Under the guise of an anti-fracking initiative, environmental groups in two California counties have sneaked into a ballot measure language that would impose sweeping restrictions on the entire energy sector, banning even conventional oil- and gas-production methods that do not involve fracking and have been safely used for decades.

The ballot measures in Santa Barbara and San Benito Counties have enjoyed support from bigger environmental groups, including 350.org, the Sierra Club, the Center for Biological Diversity, and Food and Water Watch, which have marketed the initiatives as a decision about outlawing fracking.

But “hydraulic fracturing is not used, planned, or proposed in our community,” says Kristina Chavez Wyatt, communications director for San Benito’s “No on Measure J” campaign. “So we feel it’s been used as a ploy or a scare tactic to utilize fear and get people to vote on a measure that would essentially eliminate oil and gas exploration in our county. . . . It would essentially choke out their operation.”

San Benito is home to a modest 26 active wells. Santa Barbara, an oil-producing county since 1886, today hosts 1,167 active wells, none of which involve fracking, and its oil industry paid $16 million in local property taxes last year.

But if the measures succeed, the economic cost will be more than just lost jobs and business, says Jim Byrne, the communications director for Santa Barbara’s “No on Measure P” campaign.

“There will be a Pandora’s box of litigation that will be fired down on the county,” Byrne says, adding that suits will claim the moratorium violates property and mineral rights and may also be an unconstitutional taking. “There will be hundreds, if not thousands, of lawsuits brought on. Hundreds of millions, perhaps even billions of dollars could be hit on the county, and the county has no insurance for this.”

Though there are no good estimates for the potential litigation expenses for Santa Barbara or San Benito, a fracking moratorium in Boulder County, Colo., stands to cost taxpayers around $1 billion, according to a study published in June by Netherland, Sewell & Associates, an international petroleum-engineering firm.

The two ballot-measure campaigns represent a big shift in environmental strategy in California, pivoting from a state-level focus to a more localized effort.

“[Environmental groups] attempt to pass local ordinances as a way to push for a statewide ban, which has already failed in the legislature,” says Sabrina Lockhart, the communications director for Californians for Energy Independence. “Their end goal is to stop oil production. They’re trying to play upon people’s fears, and it will hurt the state economically and also threaten our energy independence.”

The county-level California effort is modeled on environmental groups’ earlier successes in New York, where they have campaigned hard and succeeded in passing fracking bans and moratoria.

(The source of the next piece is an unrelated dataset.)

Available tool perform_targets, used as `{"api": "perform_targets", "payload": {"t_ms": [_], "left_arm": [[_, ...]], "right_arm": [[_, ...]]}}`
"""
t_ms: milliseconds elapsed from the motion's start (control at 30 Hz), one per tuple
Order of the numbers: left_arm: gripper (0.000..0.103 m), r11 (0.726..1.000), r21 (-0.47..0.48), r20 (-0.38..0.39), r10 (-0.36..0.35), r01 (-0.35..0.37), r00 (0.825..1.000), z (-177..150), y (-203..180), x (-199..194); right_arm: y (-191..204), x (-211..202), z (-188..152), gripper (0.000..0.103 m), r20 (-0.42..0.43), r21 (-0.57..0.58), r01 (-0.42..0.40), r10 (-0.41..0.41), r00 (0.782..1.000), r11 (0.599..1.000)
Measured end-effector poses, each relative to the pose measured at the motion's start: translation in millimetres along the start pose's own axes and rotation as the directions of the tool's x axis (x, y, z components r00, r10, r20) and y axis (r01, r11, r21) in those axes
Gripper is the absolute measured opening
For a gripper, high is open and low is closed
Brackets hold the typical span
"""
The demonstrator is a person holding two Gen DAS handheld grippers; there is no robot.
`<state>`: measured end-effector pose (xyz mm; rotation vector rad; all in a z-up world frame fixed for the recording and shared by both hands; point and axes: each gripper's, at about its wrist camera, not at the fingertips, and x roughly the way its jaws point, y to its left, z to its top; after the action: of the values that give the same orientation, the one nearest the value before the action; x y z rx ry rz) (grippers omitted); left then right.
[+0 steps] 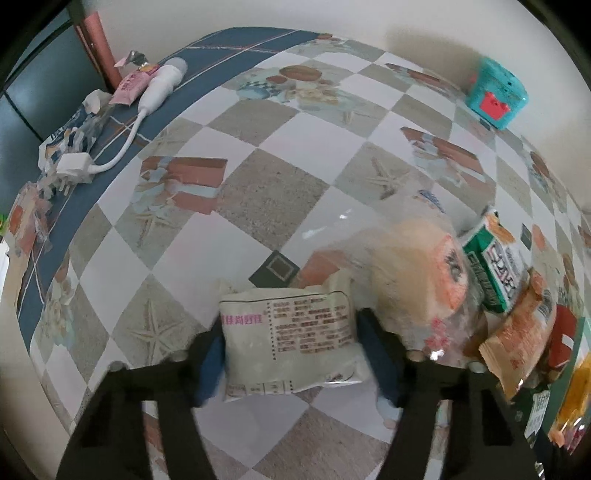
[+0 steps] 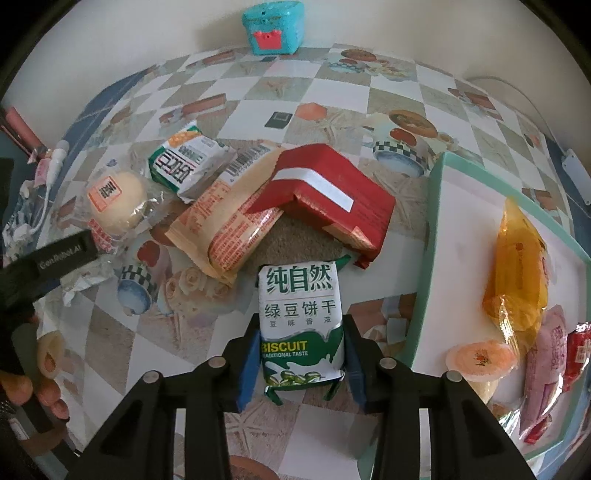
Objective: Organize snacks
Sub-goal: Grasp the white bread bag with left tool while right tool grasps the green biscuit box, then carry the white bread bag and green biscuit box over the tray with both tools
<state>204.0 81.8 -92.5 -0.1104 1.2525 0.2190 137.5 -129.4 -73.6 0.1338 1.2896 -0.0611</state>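
Note:
In the left wrist view my left gripper (image 1: 295, 347) points down at the table, its blue pads pressing both sides of a pale white snack packet (image 1: 291, 339) with pink print. In the right wrist view my right gripper (image 2: 303, 365) is shut on a green-and-white biscuit packet (image 2: 301, 325) standing lengthwise between its pads. Beyond it lie a red pack (image 2: 332, 199), a beige-orange packet (image 2: 225, 221), a second green biscuit packet (image 2: 188, 162) and a wrapped bun (image 2: 118, 199). The teal-rimmed tray (image 2: 432, 229) on the right holds an orange bag (image 2: 517, 273), a jelly cup (image 2: 480, 358) and a pink packet (image 2: 546, 365).
A teal toy box (image 2: 275, 26) stands at the table's far edge by the wall. A white charger and cable (image 1: 129, 136), a pink tube (image 1: 129, 86) and wrappers lie along the left edge. A person's hand (image 2: 33, 387) shows at lower left of the right wrist view.

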Motion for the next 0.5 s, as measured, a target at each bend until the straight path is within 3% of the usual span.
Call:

Today, more than 200 New York communities have adopted some sort of prohibition against fracking.

Environmental groups are replicating that strategy in Colorado, which has passed five local-level fracking bans or moratoria since 2012. Now, in California, they are testing whether they can gain greater restrictions on oil and gas by linking conventional energy extraction with the more controversial fracking.

Already, Mendocino County has proposed a slightly watered-down version of the San Benito and Santa Barbara ballot measures. Meanwhile, Butte County is preparing to bring the same sort of initiative before voters in 2016. And last spring, the L.A. Times reported that more than 60 other communities are also considering bans or moratoria.

These efforts overlook that California already has some of the most rigorous anti-fracking restrictions in the nation, Lockhart says. Last year, California lawmakers passed Senate Bill 4, which, among other requirements, compels energy companies to disclose all chemicals used in fracking and conduct well-integrity and water-quality tests before, during, and after the fracturing process and mandates a statewide environmental-impact report.

Efforts to limit energy production in California carry their own risks, Lockhart says. Already the state consumes all the oil and gas it produces, and it continues to rely on energy brought in from other states and countries. “There are special interests looking to stop domestic oil production that will result in more oil consumption produced under lesser standards,” she says.

Though the fate of the two ballot measures won’t be determined for two weeks, it’s already clear that environmental groups nationwide will be closely watching the outcomes in San Benito and Santa Barbara. If they can succeed in imposing ambitious restrictions on the energy industry by exploiting voters’ knee-jerk discomfort with fracking, expect to see similar initiatives mounted soon in the rest of California and beyond.

— Jillian Kay Melchior writes for National Review as a Thomas L. Rhodes Fellow for the Franklin Center. She is also a senior fellow at the Independent Women’s Forum.